### Exercise requirements
Only the lines from the one containing "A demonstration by" to the end of the listing below are wanted, repeated exactly.

### Data below
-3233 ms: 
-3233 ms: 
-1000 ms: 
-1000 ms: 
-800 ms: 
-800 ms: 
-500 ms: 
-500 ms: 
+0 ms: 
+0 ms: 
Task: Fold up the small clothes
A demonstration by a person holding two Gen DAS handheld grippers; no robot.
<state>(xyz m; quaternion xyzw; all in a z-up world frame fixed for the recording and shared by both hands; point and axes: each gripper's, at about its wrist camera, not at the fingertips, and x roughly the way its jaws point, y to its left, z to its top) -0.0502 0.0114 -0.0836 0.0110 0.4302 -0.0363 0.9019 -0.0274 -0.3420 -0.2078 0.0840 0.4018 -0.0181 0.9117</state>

### Result of the task
A demonstration by a person holding two Gen DAS handheld grippers; no robot.
<state>(xyz m; quaternion xyzw; all in a z-up world frame fixed for the recording and shared by both hands; point and axes: each gripper's, at about its wrist camera, not at the fingertips, and x roughly the way its jaws point, y to its left, z to its top) -0.0502 0.0114 -0.0836 0.0110 0.4302 -0.0363 0.9019 -0.0274 -0.3420 -0.2078 0.0840 0.4018 -0.0181 0.9117</state>

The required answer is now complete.